Dr Hubert Zawadzki (aka ‘Doctor Z’) was a history teacher at Abingdon School from 1976–2006. For many years Doctor Z ran General Studies and debating at the school. He is a Fellow of the Royal Historical Society and a Member of Wolfson College, Oxford.

Below Dr Z talks about his book, recently published in paperback, which charts Europe’s turbulent times in the middle of the last century through the life of his mother. The book can be bought from Mostly Books of Abingdon, who also do postal deliveries, and from Bloomsbury.

Irena Protassewicz, A Polish Woman’s Experience in World War II: Conflict, Deportation and Exile, translated and edited by Hubert Zawadzki, with Meg Knott (Bloomsbury Academic, 2020).
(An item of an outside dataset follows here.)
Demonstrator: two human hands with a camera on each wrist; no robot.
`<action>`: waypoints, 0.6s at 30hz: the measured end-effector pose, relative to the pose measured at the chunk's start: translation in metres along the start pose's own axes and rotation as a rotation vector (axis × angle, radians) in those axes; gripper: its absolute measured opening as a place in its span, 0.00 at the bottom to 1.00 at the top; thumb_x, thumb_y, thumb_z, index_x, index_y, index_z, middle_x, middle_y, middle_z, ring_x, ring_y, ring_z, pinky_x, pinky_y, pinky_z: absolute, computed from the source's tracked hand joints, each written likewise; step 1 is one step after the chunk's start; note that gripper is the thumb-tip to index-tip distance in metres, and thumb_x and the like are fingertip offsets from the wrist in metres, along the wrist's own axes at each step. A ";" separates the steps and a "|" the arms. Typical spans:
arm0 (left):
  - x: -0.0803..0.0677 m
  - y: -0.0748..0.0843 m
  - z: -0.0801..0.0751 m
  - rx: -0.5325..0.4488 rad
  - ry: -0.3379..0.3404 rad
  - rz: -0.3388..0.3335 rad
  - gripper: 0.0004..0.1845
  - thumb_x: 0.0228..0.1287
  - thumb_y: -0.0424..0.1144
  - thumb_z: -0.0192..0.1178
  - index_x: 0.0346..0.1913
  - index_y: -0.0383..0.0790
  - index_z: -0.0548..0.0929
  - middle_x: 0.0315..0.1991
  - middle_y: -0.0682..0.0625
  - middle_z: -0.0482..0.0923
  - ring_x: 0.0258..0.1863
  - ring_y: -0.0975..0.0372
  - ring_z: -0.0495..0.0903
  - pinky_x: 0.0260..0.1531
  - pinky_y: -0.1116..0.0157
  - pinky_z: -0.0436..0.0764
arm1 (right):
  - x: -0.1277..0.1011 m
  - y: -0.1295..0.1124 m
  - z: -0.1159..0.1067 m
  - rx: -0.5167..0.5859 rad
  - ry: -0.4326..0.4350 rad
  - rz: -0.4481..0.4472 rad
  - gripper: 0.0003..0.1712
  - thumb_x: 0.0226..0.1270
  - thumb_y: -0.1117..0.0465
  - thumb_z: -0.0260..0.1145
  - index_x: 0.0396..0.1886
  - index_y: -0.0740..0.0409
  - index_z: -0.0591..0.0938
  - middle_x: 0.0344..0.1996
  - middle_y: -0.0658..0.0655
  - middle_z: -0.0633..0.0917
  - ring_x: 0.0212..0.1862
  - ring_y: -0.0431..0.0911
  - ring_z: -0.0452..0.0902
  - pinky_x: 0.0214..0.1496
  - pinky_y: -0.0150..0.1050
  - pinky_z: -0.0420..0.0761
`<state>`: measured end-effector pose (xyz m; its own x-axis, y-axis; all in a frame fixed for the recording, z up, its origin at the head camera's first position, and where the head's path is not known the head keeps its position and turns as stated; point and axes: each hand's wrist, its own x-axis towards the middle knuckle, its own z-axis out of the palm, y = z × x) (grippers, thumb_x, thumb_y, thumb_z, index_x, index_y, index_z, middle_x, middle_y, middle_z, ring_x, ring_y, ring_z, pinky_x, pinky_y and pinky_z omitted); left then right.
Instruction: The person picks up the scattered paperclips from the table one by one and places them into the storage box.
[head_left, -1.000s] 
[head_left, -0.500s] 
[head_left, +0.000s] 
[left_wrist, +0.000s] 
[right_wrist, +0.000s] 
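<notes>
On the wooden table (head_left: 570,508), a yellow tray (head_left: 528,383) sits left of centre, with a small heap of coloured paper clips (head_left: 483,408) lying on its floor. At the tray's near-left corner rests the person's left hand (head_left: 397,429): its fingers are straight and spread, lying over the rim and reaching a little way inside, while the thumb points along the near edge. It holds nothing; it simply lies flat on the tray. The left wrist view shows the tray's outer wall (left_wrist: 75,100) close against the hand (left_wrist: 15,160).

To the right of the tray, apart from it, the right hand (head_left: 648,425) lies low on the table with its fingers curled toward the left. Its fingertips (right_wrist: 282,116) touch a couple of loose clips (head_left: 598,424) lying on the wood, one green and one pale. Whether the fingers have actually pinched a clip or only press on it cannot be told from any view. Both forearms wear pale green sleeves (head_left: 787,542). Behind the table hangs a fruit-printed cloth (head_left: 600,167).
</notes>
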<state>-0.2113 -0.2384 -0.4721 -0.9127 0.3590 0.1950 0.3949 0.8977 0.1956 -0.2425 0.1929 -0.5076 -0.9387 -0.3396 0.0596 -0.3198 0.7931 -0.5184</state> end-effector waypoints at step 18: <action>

Half a century ago I persuaded my mother to write down her remarkable life story. It was so extraordinary and so relevant to our times that I always knew I wanted to make it accessible to as wide a readership as possible. Retirement from teaching at last gave me the time to do this; also as a historian I welcomed the academic challenge. For me and my family it was a real journey of discovery. We learnt much about a vanished world, and came to appreciate what my mother had gone through during the war, and how it transformed her life. Strengthened by her religious faith, she had shown resilience and fortitude in the face of extreme adversity; she found happiness in selfless service in a good cause; she learnt to value people for their inner qualities rather than their status or wealth.

Her account begins with the Russian Revolution, followed by a rare insight into the life of the landed gentry of north-eastern Poland between the wars, a rural idyll which was shattered in 1939. Deported to Siberia in 1941 and sentenced to a future of forced labour, her fortunes changed dramatically after Hitler’s attack on Russia. She charts the adventure and horror of life as a military nurse with the Polish Army, on a journey that takes her from Soviet Central Asia, through the Middle East, and finally to the highlands of Scotland. The story concludes with her search to discover the wartime and post-war fate of her family and friends on both sides of the Iron Curtain, and the challenges of life as a refugee in Britain.